Task brief:
Nothing but a number is wanted here: the count of lines in the data holding the word "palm".
*** Opening Dataset ***
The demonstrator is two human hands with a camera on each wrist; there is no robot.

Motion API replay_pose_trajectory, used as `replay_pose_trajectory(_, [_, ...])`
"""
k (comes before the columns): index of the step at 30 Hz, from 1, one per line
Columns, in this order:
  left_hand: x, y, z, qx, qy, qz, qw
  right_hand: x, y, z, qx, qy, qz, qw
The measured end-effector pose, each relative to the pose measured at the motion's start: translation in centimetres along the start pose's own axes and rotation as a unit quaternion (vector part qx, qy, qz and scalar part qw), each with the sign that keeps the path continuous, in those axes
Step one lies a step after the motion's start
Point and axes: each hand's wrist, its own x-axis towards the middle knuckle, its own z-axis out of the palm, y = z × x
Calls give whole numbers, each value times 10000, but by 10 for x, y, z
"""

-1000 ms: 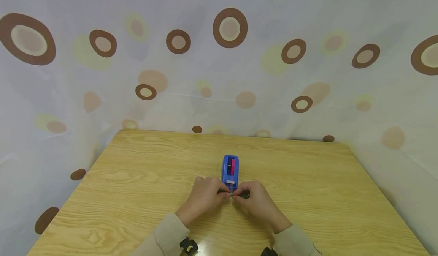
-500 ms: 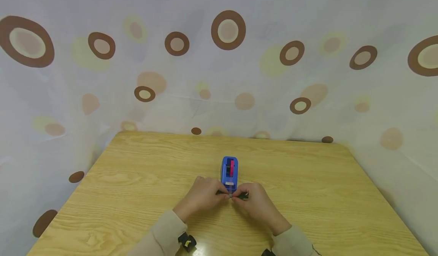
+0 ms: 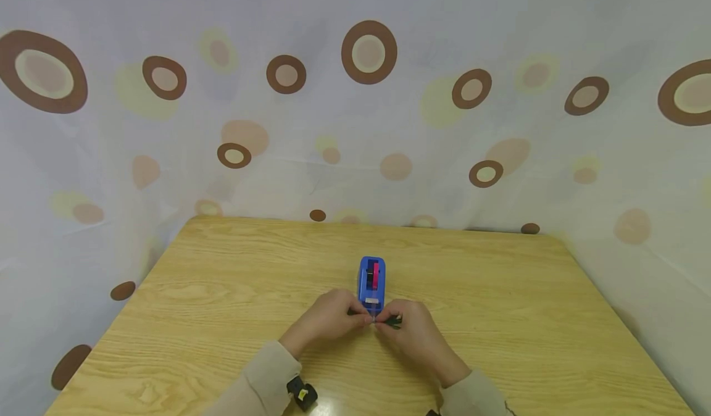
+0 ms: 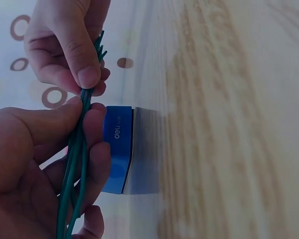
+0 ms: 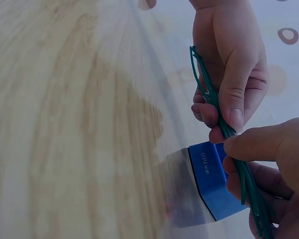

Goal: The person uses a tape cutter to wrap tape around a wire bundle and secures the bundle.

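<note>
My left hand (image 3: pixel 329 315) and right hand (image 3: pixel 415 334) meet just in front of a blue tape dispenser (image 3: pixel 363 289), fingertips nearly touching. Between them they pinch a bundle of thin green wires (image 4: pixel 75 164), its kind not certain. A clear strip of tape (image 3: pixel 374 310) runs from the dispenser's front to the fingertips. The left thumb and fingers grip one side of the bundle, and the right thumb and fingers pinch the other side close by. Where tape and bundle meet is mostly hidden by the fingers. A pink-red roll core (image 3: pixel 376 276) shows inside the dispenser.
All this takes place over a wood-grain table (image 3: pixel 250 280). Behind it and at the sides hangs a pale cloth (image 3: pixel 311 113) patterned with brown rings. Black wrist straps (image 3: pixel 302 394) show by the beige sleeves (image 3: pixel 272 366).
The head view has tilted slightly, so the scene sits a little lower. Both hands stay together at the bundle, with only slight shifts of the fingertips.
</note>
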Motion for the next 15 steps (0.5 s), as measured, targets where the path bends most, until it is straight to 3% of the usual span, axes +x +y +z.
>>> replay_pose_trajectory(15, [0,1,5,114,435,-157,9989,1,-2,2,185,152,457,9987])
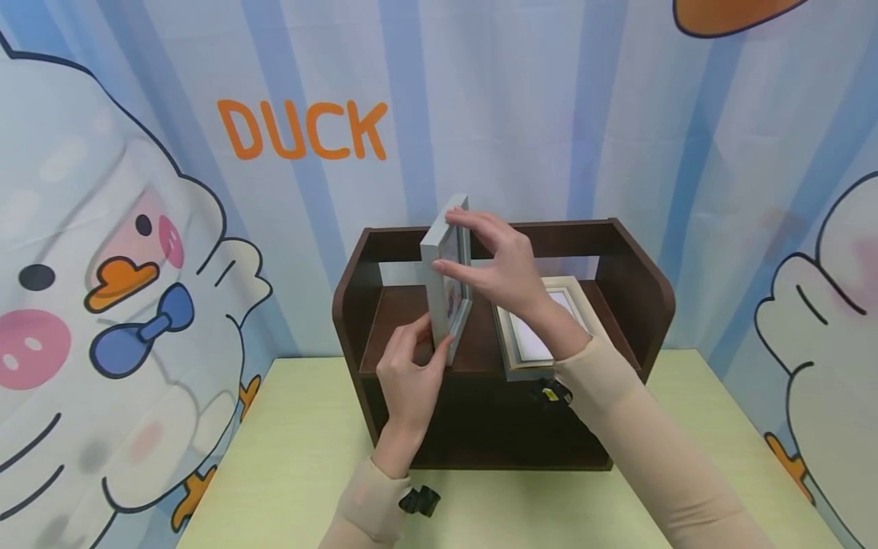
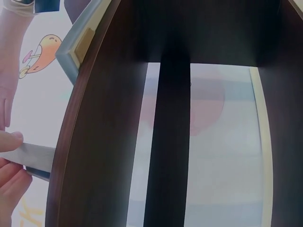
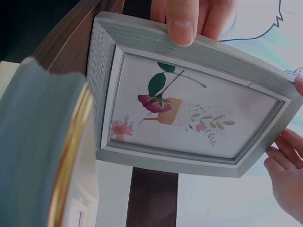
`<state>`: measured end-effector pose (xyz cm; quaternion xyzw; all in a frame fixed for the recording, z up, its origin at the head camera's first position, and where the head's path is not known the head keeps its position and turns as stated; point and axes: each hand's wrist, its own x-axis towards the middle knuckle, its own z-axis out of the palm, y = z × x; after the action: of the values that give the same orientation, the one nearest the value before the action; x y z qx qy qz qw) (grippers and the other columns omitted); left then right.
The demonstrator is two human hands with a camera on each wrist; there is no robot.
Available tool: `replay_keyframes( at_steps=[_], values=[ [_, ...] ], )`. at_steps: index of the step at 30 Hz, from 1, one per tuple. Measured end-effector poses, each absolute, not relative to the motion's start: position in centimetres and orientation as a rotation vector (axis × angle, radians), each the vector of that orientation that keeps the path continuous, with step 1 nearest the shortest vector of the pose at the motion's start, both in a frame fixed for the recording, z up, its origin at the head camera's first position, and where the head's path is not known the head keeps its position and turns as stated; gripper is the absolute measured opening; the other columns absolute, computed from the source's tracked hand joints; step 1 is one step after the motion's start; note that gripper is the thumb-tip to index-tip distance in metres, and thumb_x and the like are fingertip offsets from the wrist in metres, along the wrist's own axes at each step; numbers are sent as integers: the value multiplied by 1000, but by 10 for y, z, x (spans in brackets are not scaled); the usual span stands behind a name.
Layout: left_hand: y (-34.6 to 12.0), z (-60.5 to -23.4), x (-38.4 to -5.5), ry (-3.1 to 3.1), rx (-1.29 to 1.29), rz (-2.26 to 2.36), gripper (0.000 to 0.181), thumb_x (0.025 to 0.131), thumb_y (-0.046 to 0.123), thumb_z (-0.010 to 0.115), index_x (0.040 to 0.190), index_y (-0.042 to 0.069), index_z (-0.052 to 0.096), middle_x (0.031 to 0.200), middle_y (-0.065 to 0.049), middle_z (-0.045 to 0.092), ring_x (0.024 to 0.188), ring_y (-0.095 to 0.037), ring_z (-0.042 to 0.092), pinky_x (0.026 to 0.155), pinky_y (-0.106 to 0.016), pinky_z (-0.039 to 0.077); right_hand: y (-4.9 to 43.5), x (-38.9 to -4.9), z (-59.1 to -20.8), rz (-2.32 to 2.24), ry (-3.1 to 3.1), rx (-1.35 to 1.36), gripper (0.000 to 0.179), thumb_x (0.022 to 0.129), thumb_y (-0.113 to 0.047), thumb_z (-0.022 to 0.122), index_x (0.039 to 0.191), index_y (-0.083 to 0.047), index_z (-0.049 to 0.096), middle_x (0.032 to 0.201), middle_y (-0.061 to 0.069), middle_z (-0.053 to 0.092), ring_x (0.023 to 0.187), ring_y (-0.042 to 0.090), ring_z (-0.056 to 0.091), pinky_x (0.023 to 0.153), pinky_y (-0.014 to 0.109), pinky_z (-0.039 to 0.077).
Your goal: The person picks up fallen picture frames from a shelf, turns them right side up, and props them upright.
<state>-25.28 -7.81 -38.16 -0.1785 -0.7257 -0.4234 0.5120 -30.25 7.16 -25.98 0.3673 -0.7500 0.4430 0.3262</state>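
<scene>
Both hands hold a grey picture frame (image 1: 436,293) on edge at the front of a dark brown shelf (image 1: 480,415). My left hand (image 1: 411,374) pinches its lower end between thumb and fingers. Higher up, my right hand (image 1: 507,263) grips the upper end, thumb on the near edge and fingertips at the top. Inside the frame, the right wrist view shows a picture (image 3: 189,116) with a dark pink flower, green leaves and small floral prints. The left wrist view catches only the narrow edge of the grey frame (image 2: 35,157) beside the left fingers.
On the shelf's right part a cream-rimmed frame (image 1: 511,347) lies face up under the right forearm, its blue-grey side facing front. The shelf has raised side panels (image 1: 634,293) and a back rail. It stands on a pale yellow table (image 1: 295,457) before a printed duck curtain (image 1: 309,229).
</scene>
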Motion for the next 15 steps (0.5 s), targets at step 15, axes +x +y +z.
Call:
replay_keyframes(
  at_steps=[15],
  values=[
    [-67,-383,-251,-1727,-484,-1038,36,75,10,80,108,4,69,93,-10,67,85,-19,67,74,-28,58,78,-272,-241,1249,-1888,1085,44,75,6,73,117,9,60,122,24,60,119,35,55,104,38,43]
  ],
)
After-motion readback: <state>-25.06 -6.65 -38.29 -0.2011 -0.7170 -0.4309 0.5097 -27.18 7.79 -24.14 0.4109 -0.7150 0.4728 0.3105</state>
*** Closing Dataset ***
Answer area:
2